AMD K8 (Athlon 64)

Configuration

AMD Athlon 64 X2 3800+ (90 nm) 2000 MHz + dual DDR-400 PC-3200 3-3-3-8-11-16-2T

4 KB pages mode (64-bit Windows, 64-bit soft)

TLB L1 size = 32 items. Miss penalty = 5. Only two misses at time can be processed.

TLB L2 size = 512 items. Miss penalty = 25. Only one miss at time can be processed.

PDE cache size = 24 entries cover 48 MB. Miss penalty = 30

Size Latency Description
64 K 3 TLB + L1
128 K 12 +9 (L2)
512 K 17 +5 (L1 TLB miss)
2 M 17 + 71 ns +RAM
48 M 42 + 71 ns +25 (L1 TLB miss)
... 72 + 71 ns +30 (PDE cache miss)

2 MB pages mode (64-bit)

TLB size = 8 items (cover 16 MB). Miss penalty = 30. Only one miss at time can be processed.

Size Latency Description
64 K 3 TLB + L1
512 K 12 +9 (L2)
16 M 12 + 71 ns + RAM
... 42 + 71 ns +30 (TLB miss)

MISC

8-bytes range cross penalty = 3 cycles.

L1 B/W (Parallel Random Read) = 0.55-0.60 cycles per one access (it's more than 0.50 due bank conflicts)

L2<->L1 B/W (Parallel Random Read) = 9 cycles per cache line in each direction

L2<->L1 B/W (Seqential Read or Write with 8-128 bytes stride) = 10-13 cycles per cache line in each direction

L2<->L1 B/W (Seqential Read 4 bytes pointer chasing) = 3.55 cycles per access (0.55 cycles bytes penalty = 9 cycles / per cache line - NO hardware prefetch to L1)

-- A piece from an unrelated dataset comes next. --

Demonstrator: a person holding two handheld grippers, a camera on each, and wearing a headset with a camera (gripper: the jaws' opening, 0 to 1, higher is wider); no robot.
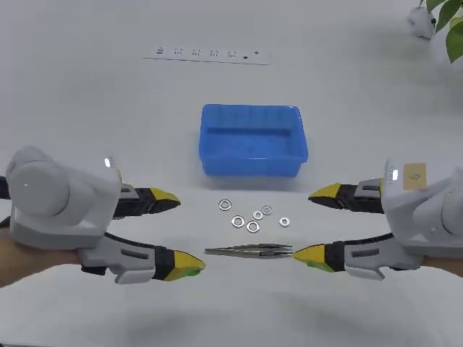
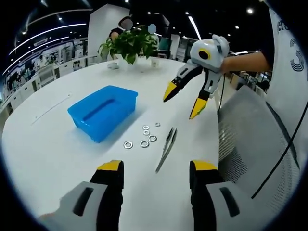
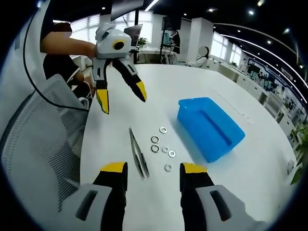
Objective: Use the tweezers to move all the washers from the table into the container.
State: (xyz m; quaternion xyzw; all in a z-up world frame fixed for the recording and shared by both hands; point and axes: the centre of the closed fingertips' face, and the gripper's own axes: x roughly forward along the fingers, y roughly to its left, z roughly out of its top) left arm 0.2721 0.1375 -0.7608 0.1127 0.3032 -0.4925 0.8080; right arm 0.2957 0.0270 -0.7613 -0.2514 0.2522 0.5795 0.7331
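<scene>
My left gripper and right gripper, both spread wide and empty, flank slim steel tweezers, probably light and slippery; I'd pinch both arms midway.

Your headset is looking forward and down from behind the left tongs and right tongs, close above them. Each tongs camera is facing low across the bench toward the opposite tongs. All three are sharing the tweezers, washers and container lying between and ahead of the tongs.
</scene>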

RAM Read B/W (Parallel Random Read) = 19 ns / cache line = 3400 MB/s

RAM Read B/W (Read with 8 Bytes stride) = 3000 MB/s ?

RAM Read B/W (Read with 64 Bytes stride) = 5050 MB/s ?

RAM Read B/W (Read with 4 Bytes stride - pointer chasing) = 2100 MB/s ?

RAM Read B/W (Read with 64 Bytes stride - pointer chasing) = 2600 MB/s ?

RAM Write B/W (4 Bytes stride) = 2000 MB/s ?

RAM Write B/W (64 Bytes stride) = 2500 MB/s ?

Branch misprediction penalty = 12 cycles.